Initially I thought that Mardi Gras was going to be completely off-limits this year for a variety of reasons including my state of unemployment and the impending arrival of a nubbin, but after much consideration I decided I would really regret it if I didn't take advantage while I had the time and lived close enough it just pop in for a couple of days.
Honestly though, I went back and forth about attending - so much so that I only made reservations the afternoon before I arrived. Generally this would be impossible (the French Quarter hotels would have been booked for months) but due to the Super Bowl being there just the weekend before actual Mardi Gras day was somewhat less well attended than other years. This meant that a) hotels were available, b) hotels were as much of a bargain as can be had, c) the crowds were significant, but less overwhelming than in most other years and d) all this meant a compelling argument for my attendance.
For most of the Mardi Gras season only those in parades are allowed to be masked, but on Mardi Gras day anyone can wear a mask.
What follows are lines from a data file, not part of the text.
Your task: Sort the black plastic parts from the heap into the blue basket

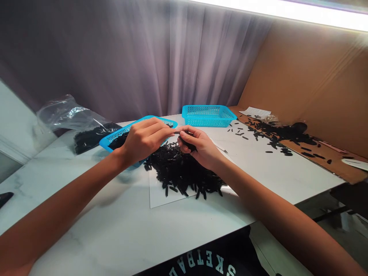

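Observation:
Above the middle of the table, my left hand (pixel 146 138) and my right hand (pixel 201 145) meet at the fingertips. A thin dark piece (pixel 178 132) lies between them, gripped by the left fingers and touching the right ones; its exact kind is too small to make out. Several small black elongated pieces (pixel 188 143) are bunched in my curled right hand. Below both hands, a heap of such black pieces (pixel 184 172) spreads over a white sheet (pixel 156 197). Behind my left hand, a blue basket (pixel 107 142) holds more dark pieces and is partly hidden.
Another blue basket (pixel 209 122) stands at the back. A clear plastic bag (pixel 77 115) with black contents lies left. Loose black pieces (pixel 276 134) are scattered on cardboard (pixel 347 172) at right, near a paper slip (pixel 255 112). The table's front edge runs close to me.

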### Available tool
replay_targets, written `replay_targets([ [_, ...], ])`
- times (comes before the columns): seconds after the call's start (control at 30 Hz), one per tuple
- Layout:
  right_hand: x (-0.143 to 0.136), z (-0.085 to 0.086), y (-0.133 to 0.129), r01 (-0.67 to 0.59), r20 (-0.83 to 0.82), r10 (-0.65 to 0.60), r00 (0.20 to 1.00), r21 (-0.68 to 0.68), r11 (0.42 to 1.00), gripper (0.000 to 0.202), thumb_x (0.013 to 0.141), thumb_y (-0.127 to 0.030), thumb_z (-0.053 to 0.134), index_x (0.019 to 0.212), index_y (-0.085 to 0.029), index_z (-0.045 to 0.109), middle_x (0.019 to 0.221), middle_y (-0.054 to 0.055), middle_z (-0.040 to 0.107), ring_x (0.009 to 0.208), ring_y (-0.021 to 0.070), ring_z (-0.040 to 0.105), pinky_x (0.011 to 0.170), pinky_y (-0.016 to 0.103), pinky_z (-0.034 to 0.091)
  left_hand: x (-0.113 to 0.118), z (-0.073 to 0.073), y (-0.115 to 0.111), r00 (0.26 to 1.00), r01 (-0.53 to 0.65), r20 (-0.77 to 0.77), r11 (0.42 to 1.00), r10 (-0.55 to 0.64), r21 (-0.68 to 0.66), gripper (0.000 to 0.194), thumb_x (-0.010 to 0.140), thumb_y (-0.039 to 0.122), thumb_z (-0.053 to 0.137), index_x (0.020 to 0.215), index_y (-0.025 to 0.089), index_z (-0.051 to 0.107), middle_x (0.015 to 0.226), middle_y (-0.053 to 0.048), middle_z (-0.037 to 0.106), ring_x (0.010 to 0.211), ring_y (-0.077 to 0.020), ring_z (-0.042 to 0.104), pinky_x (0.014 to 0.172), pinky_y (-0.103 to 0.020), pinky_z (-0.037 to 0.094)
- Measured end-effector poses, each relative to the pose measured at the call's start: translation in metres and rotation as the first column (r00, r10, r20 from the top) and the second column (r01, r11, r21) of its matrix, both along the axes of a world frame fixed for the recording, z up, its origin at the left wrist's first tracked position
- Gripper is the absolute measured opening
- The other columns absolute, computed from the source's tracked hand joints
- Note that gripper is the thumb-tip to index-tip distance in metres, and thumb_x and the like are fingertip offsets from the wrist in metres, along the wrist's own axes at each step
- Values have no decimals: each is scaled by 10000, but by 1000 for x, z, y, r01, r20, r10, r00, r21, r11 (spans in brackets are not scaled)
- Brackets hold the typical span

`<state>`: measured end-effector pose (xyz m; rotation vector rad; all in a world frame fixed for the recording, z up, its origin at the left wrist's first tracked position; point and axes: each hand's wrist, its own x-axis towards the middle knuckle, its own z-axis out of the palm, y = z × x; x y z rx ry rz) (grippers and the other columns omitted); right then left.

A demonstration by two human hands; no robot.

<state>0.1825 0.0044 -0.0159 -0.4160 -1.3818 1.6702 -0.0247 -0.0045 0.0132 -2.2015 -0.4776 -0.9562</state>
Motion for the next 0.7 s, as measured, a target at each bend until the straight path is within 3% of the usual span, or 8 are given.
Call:
replay_targets([
  [0.3, -1, -2, 0, 122, 60, -133, 989, 165, 979, 287, 843, -457, 719, 816, -201, 592, 671, -36, 526, 557, 91, 398, 520, 256, 273, 5, 2, -4, 997, -83, 3, 994, 83, -70, 101, 941, 224, 619, 917, 192, 712, 845, -22, 763, 785, -176, 676, 743, -323, 559],
  [0.53, 0, -1, -1, 32, 39, -33, 999, 24, 999, 284, 847, -417, 726, 794, -176, 585, 684, -25, 540, 557, 76, 407, 508, 232, 258, 6, 3, -6, 992, -126, -36, 984, 123, -126, 183, 978, 271, 566, 900, 180, 704, 813, -29, 753, 761, -180, 669, 704, -314, 529],
  [0.7, 2, 0, -1, -59, 18, 60, 998, -69, 996, 257, 844, -386, 737, 803, -170, 604, 707, -17, 552, 554, 65, 421, 514, 217, 285, 6, 4, -7, 995, -97, -43, 988, 92, -119, 169, 977, 257, 565, 903, 170, 690, 790, -29, 740, 739, -174, 654, 688, -308, 521],
])
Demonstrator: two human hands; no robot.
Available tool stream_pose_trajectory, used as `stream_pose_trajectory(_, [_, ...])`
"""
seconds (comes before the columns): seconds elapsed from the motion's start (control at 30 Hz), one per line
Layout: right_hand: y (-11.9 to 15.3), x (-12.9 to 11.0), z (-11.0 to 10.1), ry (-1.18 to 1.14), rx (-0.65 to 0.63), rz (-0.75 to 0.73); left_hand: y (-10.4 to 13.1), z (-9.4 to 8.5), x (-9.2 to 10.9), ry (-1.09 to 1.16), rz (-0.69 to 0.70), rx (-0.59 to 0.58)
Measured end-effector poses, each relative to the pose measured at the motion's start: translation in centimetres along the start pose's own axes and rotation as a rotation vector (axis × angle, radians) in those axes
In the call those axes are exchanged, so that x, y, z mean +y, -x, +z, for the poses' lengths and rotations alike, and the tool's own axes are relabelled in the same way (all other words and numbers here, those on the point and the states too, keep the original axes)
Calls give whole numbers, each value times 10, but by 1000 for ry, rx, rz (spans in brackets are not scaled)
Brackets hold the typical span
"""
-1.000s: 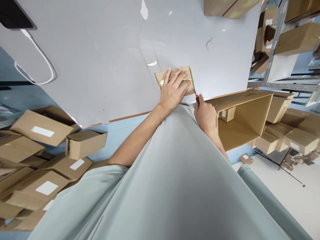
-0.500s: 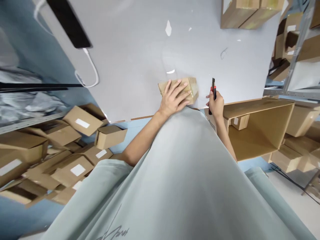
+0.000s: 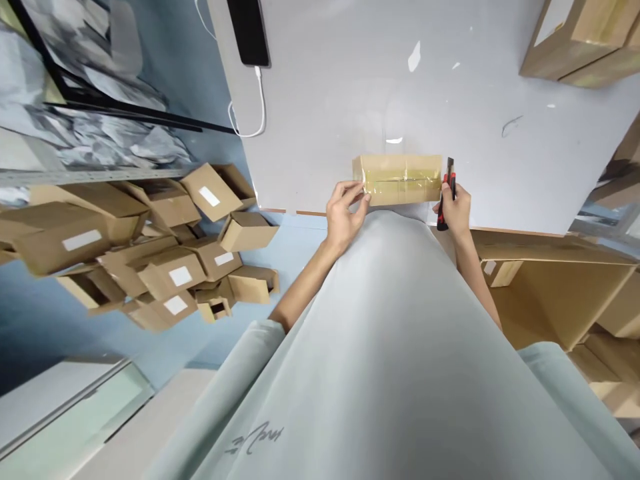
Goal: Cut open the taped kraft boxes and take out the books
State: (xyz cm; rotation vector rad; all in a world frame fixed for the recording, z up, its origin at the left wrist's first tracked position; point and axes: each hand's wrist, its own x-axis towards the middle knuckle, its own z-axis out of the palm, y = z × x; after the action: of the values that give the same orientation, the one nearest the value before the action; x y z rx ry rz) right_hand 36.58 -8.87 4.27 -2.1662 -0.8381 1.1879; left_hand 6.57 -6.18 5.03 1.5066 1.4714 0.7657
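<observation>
Box (image 3: 400, 180) is resting near the table's (image 3: 310, 133) near edge, left hand (image 3: 343, 217) pinching one end steady, right hand (image 3: 459, 208) clasping a cutter (image 3: 443, 219).

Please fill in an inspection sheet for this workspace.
Surface: pale table, scattered with white scraps.
Job's things: small taped box, lying on the table; cutter, held.
Clutter: phone far left, larger boxes far right.
Hands: left hand fingers at the small taped box's left end; right hand grips the cutter near its right end.
Cables: white cable from phone, looping at table's left edge.
Surroundings: heaped cartons left, large open carton right.
</observation>
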Motion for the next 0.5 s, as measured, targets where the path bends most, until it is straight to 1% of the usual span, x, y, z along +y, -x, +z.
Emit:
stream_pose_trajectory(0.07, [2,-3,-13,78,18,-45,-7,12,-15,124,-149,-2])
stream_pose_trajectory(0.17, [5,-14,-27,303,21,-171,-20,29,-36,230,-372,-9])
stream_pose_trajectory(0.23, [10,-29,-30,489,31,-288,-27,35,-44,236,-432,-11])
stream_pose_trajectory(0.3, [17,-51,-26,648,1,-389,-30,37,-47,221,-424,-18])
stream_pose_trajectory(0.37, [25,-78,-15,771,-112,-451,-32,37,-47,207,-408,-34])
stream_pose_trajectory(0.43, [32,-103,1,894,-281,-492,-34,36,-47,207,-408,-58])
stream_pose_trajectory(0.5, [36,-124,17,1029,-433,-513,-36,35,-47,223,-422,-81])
There were also a lot of "impromptu" parades around and through the French Quarter.
New Orleans "official" beverage: a hurricane. Growing up in an environment with very strict alcohol control it was a little astonishing to be somewhere with such lenient rules. Open containers are totally legal as long as they are plastic - no glass bottles or aluminum cans, just pour it in a Solo cup, please.
ZULU KREWE PARADE
This is the primary view during the parade. I was only three rows from the barricade, but mostly I saw hands waving and stretching to catch the "throws". The floats all toss literal tons of stuff to the crowd - I unfortunately was behind a little girl on a step stool and a giant man who was at least ten feet tall. That little girl had an entire garbage bag filled with crap she had caught.
And here is my biggest complaint about the parade... not only do they throw individual strings of beads, but they throw entire bags of beads, they throw stuffed animals, Frisbees, umbrellas, footballs, and so much other dollar store crap. This mother/daughter were boarding a plane back home that afternoon and what are they going to do with ALL THAT CRAP. Wouldn't it be good sportsmanship (especially since she was on a freaking step stool) to rip open a couple of the bags of beads and distribute them to the crowd? There were a lot of people behind me who were very vocal about the selfishness she was indulging. I happened to catch a couple of strands and that was good enough for me, but it was literally 15 rows deep and this little girl (and her mom) weren't letting ANYTHING get past them.
Those are the hands of a ten foot tall black man and a stingy selfish little girl.
The official parades go down St. Charles Avenue and I was able to get a spot on the corner of St. Charles and Canal. It was rainy in New Orleans the entire time I was there (it gave me serious flashbacks to that no good, very bad, terrible day in May) and toward the end of ZULU it started to pour. So, having forgotten both my hat and umbrella AND being a non-fan of parades to start with I fled to Bourbon Street.
Technically it is illegal to throw anything off a balcony - this stops absolutely nobody.
I only saw one instance of the "traditional" way to get beads. A woman just stood below a balcony and after some back and forth taunting with the people above bared it all and was showered with beads in return. The lady walking next to me did a total double take and said, "Did she really just show her business out on the street?!" Yes, yes she did.
Mardi Gras is for the young and the old. Everyone gets into it!
Beads littered the street; by dark you couldn't walk for beads on Bourbon Street.
This is my favorite picture of the trip.
I am happy to be able to say that I've been there and done that, but I don't think I will every feel the need to do it again. It was still crowded, still a lot of loud and disorderly drunks, and it was both HOT and RAINY which is just a miserable combination.